As per World Bank report, India received a whopping $79 billion (Rs 5.47 lakh crore) last year, a healthy upswing of 14 per cent from $65.7 billion (Rs 4.55 lakh crore) in 2017.

That means inflows increased by more than Rs 92,000 crore in last calendar year. The overseas remittances reached $62.7 billion (Rs 4.34 lakh crore) in 2016. That shows the inflows were more than $50 billion each year in the last couple of years during which period the country topped the global list.

Further, India outpaced China which occupied second place in the list with inflows of $67 billion (Rs 4.64 lakh crore) in 2018. This is the second instance where India has beaten China, the world's second largest economy after the US.

India outsmarted the Communist country and emerged as the world's fastest growing major economy.

It bagged the coveted tag in the last two financial years. Going by the projections and macroeconomic indicators, the country is expected to repeat the feat in next two financial years. Previously, China enjoyed the leadership position in economic growth.

Nevertheless, India and Indians should thank growing Indian diaspora for ever-increasing forex inflows. Better economic growth in the United States and rise in oil prices also pushed up remittances to India.

Oil-rich Gulf Co-operation Council (GCC) countries comprising Bahrain, Kuwait, Oman, Qatar, Saudi Arabia and the UAE account for largest number of Indian expatriates who regularly send funds to their families back home.

Therefore, any rise in oil prices will have a positive impact on outward remittances from these countries to India.

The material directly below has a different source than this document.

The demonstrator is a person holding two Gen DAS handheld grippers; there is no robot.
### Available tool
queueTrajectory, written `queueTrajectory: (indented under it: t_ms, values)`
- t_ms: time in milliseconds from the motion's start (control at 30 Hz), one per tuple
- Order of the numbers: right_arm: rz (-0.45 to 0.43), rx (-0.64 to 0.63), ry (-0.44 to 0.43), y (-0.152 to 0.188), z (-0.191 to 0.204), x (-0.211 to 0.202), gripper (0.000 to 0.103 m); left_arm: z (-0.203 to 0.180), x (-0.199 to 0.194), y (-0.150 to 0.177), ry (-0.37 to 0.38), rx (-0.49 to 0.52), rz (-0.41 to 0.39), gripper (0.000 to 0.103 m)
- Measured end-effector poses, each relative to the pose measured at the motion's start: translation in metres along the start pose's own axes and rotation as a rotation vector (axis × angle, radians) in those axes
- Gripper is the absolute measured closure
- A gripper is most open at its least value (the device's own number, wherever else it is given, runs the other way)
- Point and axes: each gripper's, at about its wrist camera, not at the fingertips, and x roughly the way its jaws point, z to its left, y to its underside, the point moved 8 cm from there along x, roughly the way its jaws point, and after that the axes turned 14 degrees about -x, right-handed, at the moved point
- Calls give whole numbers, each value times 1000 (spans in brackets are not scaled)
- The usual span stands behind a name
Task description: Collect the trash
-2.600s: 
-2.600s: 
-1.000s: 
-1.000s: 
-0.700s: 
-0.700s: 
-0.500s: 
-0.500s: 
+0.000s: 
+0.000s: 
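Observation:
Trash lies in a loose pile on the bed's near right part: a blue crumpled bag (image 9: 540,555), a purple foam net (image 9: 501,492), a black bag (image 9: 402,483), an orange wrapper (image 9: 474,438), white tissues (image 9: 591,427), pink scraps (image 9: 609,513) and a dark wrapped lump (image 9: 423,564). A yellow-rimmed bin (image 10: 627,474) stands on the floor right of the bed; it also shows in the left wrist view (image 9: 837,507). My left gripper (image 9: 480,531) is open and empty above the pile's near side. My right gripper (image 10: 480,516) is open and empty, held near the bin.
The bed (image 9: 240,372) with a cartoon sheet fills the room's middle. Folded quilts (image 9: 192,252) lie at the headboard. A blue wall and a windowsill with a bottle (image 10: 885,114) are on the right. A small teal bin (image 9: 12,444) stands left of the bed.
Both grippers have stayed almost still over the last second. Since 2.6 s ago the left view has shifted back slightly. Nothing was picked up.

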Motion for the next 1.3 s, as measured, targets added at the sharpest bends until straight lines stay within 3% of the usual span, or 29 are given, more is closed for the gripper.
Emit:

The other factor that encouraged Indian expatriates to send more funds to their families was rupee depreciation last year. The currency lost its value by 509 paise or 9.23 per cent against the US dollar in 2018.

It ended last year at Rs 69.77 a dollar against the closing level of Rs 63.87 in 2017. In addition, it also notched up several dubious records on the valuation front.

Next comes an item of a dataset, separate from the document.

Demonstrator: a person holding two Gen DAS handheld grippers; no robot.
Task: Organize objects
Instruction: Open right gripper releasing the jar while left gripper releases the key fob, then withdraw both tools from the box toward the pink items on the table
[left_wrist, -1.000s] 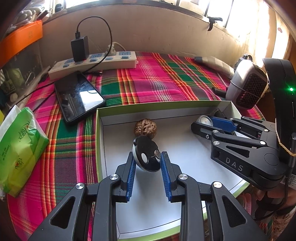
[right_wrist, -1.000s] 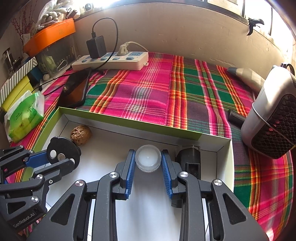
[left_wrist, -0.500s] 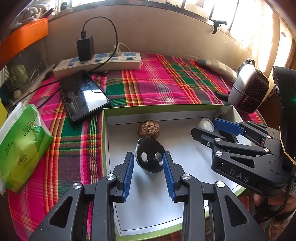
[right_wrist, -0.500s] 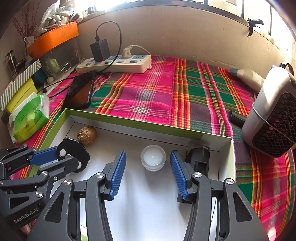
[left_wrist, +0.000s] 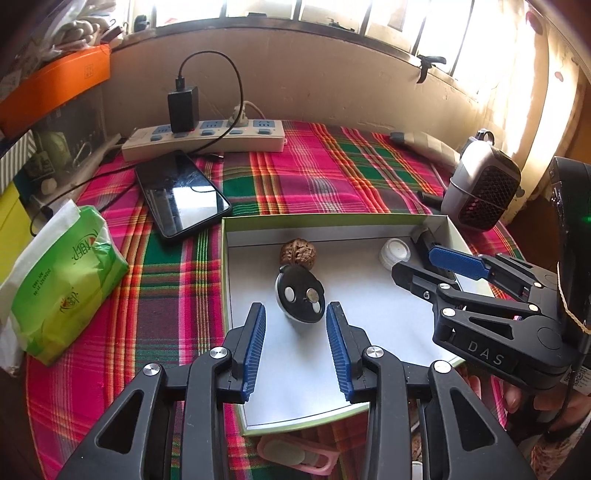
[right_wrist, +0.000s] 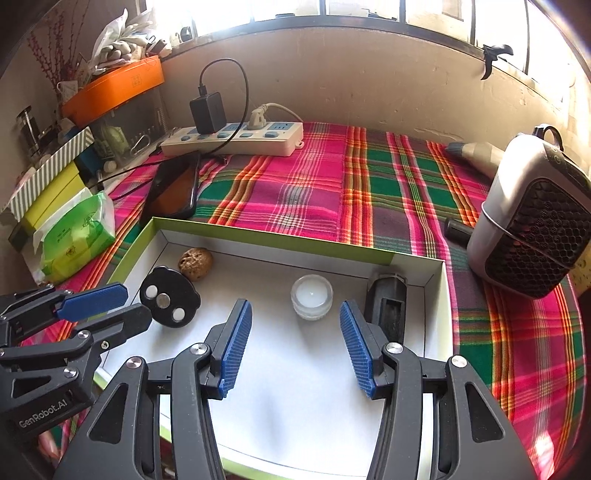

It breached Rs 70 level vis-à-vis dollar. The currency also hit a historic low of Rs 74.45 against the US currency on October 11, 2018, thus becoming one of the Asia's worst performing currencies.

Any depreciation in currency spurs Indians living abroad to send more funds to their home country as they get more Indian rupees for same amount of dollars. The rupee's record depreciation last year is also one of the main factors for the steep rise in remittances.

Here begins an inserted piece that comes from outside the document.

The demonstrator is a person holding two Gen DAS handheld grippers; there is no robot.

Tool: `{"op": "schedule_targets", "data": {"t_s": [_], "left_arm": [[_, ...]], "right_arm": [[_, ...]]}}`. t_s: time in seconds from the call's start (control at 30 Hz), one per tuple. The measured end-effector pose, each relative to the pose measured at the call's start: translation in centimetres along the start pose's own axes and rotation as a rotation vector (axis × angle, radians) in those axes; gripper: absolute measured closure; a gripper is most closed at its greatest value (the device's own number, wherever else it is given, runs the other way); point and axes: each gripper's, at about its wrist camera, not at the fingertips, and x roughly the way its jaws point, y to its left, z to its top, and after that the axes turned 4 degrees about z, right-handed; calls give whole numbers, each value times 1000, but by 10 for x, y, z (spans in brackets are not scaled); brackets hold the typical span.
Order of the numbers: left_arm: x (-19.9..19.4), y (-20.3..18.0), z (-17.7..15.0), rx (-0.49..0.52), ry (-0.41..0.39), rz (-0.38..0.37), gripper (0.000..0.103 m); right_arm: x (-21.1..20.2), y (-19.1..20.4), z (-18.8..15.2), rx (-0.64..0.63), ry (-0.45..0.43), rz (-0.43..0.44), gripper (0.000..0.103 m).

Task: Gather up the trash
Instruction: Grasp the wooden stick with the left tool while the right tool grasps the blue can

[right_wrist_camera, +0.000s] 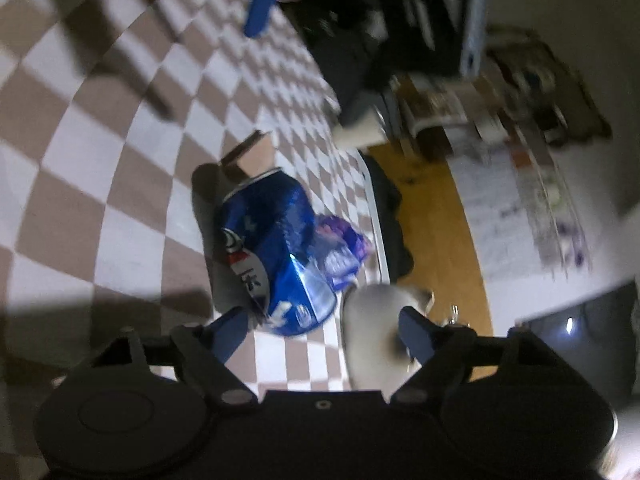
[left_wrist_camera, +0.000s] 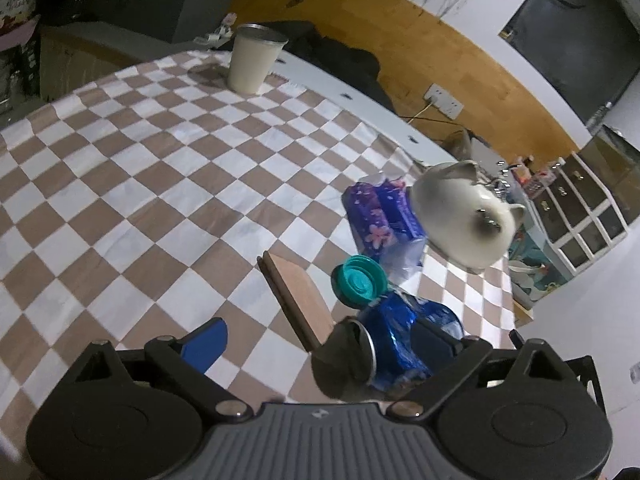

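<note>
Dim room, one sharp view and one smeared

From my left claw the checkered cloth [left_wrist_camera: 160, 168] reads evenly lit and fairly crisp, bending hard toward the rim; only the plush cat [left_wrist_camera: 464, 220] at 3 o'clock is soft. My right view is darker and streaked with motion blur, worst from 12 to 3 o'clock, with heavy shadows at 9 and a glint on the crushed blue can [right_wrist_camera: 276, 248].

cloth: checkered tablecloth [left_wrist_camera: 160, 168] | cup: cream [left_wrist_camera: 254, 60], far edge | plush: white [left_wrist_camera: 464, 216], right edge
</note>
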Motion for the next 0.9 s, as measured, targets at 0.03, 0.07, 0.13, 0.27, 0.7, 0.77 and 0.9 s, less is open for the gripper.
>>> {"op": "schedule_targets", "data": {"t_s": [0.03,0.07,0.13,0.27,0.7,0.77,0.9], "left_arm": [[6,0,2,-3,7,5,8],[11,0,3,-5,15,11,9],[23,1,7,-6,31,23,11],[39,1,14,-2,35,44,11],[67,-5,17,14,40,107,18],[72,-9,16,26,46,118,21],[78,-21,13,60,14,155,26]], "right_arm": [[5,2,0,-28,-15,-1,22],[9,5,-1,-53,-28,0,25],[17,7,-1,-88,-55,5,33],[33,9,2,-131,-98,17,49],[23,-44,13,241,6,227,76],[13,-55,10,329,40,276,76],[-4,-81,-4,621,143,411,76]]}}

But there is a downside to the currency depreciation even though it benefits Indian diaspora, thus spurring foreign inflows. Imports turn costlier and purchasing power of people living in India comes down as prices of commodities and products are linked to global markets.

The other key factor is that more and more talented Indians go abroad as salaries are very less in the country compared to developed and many developing countries.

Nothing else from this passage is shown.